▶ **Exercise prompt**
Whenever a line in the records below contains "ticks", pick it out.

[Records from a collection]

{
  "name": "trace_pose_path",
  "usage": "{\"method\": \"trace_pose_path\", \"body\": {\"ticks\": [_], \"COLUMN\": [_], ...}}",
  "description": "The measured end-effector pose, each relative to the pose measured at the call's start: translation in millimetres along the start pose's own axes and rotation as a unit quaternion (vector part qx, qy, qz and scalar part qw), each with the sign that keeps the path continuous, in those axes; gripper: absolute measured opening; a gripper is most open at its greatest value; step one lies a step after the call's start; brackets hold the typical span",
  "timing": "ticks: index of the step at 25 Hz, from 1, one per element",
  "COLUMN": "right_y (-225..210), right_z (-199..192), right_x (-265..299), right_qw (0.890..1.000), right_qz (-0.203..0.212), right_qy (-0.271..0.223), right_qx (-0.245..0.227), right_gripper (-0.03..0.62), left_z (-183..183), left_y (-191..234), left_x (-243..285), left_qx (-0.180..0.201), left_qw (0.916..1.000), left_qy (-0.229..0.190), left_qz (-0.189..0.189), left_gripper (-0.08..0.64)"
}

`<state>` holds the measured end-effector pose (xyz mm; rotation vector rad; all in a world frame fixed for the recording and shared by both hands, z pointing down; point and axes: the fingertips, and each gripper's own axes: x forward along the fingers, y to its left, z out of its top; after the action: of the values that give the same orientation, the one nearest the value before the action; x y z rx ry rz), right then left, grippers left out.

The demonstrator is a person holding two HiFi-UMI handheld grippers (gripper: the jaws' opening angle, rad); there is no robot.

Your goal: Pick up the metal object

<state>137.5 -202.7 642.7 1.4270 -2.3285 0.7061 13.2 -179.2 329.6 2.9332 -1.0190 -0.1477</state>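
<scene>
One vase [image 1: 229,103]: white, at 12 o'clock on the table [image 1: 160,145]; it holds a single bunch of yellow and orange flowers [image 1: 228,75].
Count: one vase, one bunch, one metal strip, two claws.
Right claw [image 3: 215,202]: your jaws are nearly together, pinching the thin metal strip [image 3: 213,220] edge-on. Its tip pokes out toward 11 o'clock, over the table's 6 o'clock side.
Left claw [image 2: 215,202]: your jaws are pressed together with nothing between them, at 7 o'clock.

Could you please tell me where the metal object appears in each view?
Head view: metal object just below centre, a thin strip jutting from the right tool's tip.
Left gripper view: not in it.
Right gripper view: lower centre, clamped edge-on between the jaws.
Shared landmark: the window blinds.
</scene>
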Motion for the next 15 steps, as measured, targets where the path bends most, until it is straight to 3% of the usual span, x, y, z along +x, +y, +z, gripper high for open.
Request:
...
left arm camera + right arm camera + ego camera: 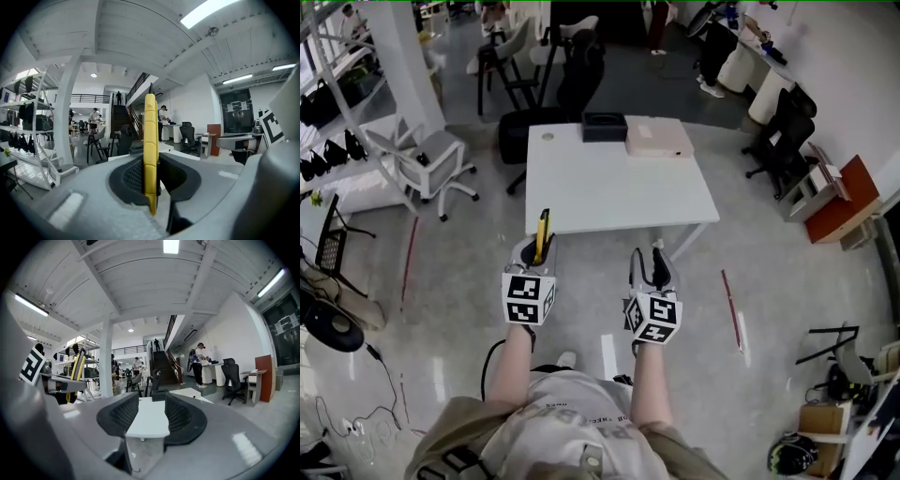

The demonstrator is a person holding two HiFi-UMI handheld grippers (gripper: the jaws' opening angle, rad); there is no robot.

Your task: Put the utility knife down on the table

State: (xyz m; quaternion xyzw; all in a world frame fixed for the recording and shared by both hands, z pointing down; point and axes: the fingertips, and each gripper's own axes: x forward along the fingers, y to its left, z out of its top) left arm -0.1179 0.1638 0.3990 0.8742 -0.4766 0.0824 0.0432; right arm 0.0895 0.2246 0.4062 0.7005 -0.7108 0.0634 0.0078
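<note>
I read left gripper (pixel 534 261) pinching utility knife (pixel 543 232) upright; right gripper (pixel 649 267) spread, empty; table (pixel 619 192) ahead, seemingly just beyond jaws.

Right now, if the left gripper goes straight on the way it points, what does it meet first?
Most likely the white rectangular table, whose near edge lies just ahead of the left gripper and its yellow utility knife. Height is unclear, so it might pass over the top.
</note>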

▶ **Solution for this exercise**
  "usage": "{\"method\": \"trace_pose_path\", \"body\": {\"ticks\": [_], \"COLUMN\": [_], ...}}",
  "timing": "ticks: index of the step at 25 Hz, from 1, one per element",

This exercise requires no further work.